He shows up, out of fucking nowhere like he always did, and you stumble into the arm of your futon and look up and can't even form enough words to make fun of his truly ridiculous mustache.

"Jesus fuckin' Christ."

"Oh no, nothing so formal - it's just Jake, old chum!"

Notes:

alright well i'm officially embarrassed but i will persevere anyway.

this is based on a pretty fucking sad headcanon that i had the other day and i couldn't really think of a way to make it not-sad, so here's some bittersweet pre-kids bro/grandpa up through when bro adopts dave. ): wehh. IT'S SERIOUSLY SAD. I'M SORry

as the tags say. sorry for all the inaccuracies! i rewatched flashes and read the wiki for twenty minutes and found zero answers. whoops!

Work Text:

He shows up, out of fucking nowhere like he always did, and you stumble into the arm of your futon and look up and can't even form enough words to make fun of his truly ridiculous mustache.

It is ridiculous, and you know he'd been training for it ever since he could grow facial hair (age fourteen, he was always bragging about it) all because of some dumb movie. And you'd laughed about it and even recently toyed around with your fading mental picture of him, imagined it on him, pushed and pulled at his face trying to age it in your own head like you could still see him somehow, still had some link to him, but - but -

It's obvious now that that link never existed. You never could've guessed that Jake, in his own timeline, would ever grow up to be the man standing in front of you.

Then he smiles at you and you see his bright eyes and his crooked teeth and you just - 

"Jesus fuckin' Christ."

"Oh no, nothing so formal - it's just Jake, old chum!"

Is he even serious.

"Although I guess technically you could call me Grandpa Harley now, huh. Bugger. Weird thought."

"J - Jake?" Goddamnit. You haven't stuttered since you were - well, sixteen. (AR supplies something about old habits and another something about getting the band back together, which you ignore.)

You expect him to thrust out his arm, proud and charmingly pompous as ever, but he doesn't. Instead, he slings the rifle over his shoulder around so it rests firmly on his back, and barrels into you for a hug.
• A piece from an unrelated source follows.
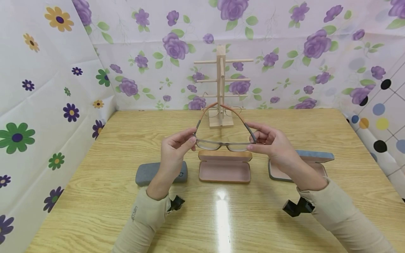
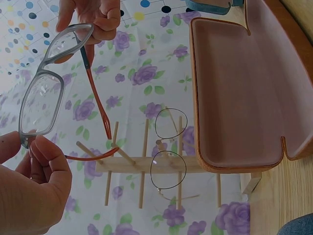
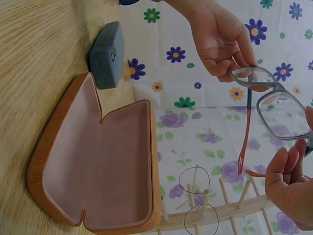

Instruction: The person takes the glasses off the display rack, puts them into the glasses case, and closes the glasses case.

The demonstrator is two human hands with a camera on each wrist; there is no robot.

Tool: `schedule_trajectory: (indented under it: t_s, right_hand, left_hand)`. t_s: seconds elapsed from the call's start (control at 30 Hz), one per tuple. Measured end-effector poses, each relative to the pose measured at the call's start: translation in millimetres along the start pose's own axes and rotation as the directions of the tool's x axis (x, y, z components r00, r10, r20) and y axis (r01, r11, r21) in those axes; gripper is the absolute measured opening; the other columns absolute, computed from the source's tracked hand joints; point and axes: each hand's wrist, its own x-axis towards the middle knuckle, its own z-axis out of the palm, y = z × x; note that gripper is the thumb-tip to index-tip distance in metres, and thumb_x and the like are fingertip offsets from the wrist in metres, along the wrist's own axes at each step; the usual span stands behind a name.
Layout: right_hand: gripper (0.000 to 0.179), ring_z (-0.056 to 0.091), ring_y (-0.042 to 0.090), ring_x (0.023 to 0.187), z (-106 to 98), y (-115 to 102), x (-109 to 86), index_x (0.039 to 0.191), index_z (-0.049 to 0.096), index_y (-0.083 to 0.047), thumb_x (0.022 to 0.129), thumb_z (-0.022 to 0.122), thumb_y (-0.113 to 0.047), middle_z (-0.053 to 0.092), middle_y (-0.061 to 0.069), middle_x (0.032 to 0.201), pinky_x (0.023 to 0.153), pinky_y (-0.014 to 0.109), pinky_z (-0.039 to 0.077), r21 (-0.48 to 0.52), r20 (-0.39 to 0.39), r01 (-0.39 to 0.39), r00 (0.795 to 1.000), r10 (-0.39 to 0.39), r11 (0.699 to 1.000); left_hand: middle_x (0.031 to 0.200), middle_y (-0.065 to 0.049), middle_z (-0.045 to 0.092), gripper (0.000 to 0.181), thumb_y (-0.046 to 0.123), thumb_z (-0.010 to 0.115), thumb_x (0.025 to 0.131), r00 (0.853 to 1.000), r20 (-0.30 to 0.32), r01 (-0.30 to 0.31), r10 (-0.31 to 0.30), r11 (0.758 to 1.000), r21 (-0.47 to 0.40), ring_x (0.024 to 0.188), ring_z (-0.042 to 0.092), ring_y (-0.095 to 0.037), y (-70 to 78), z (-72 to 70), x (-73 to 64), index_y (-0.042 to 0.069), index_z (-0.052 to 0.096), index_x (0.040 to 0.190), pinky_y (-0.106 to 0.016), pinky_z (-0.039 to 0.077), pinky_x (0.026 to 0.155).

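Grey-framed eyeglasses (image 1: 224, 144) with orange temple tips hang in the air, temples unfolded and pointing toward the rack. My left hand (image 1: 177, 146) pinches them at the left hinge, thumb in front. At the other hinge, my right hand (image 1: 272, 144) pinches the frame between thumb and fingers. Below them lies an open orange-brown glasses case (image 1: 224, 172) with a pink lining; nothing lies in it. Behind, a wooden eyeglass rack (image 1: 220, 80) carries thin round wire eyeglasses (image 2: 168, 170) on a low peg.
A closed grey glasses case (image 1: 147, 174) lies at the left, partly behind my left forearm. At the right, an open blue case (image 1: 316, 155) with a pale pink lining is partly covered by my right hand and wrist. Flowered sheets hang around the wooden table (image 1: 104, 214).
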Motion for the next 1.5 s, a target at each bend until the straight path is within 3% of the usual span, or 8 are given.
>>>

The second you feel his arms around you you know you're about a thousand percent done with this whole situation because he's stronger than he looks - taking good care of himself, apparently - and you can feel his smile against your burning neck.

You know immediately that you want to fuck him (AR helpfully calculates his age and you want to die), but you feel it kind of in your heart more than your dick and wonder if that's what falling immediately head-over-heels for an adult while simultaneously remembering their orgasm face from when they were sixteen is supposed to feel like.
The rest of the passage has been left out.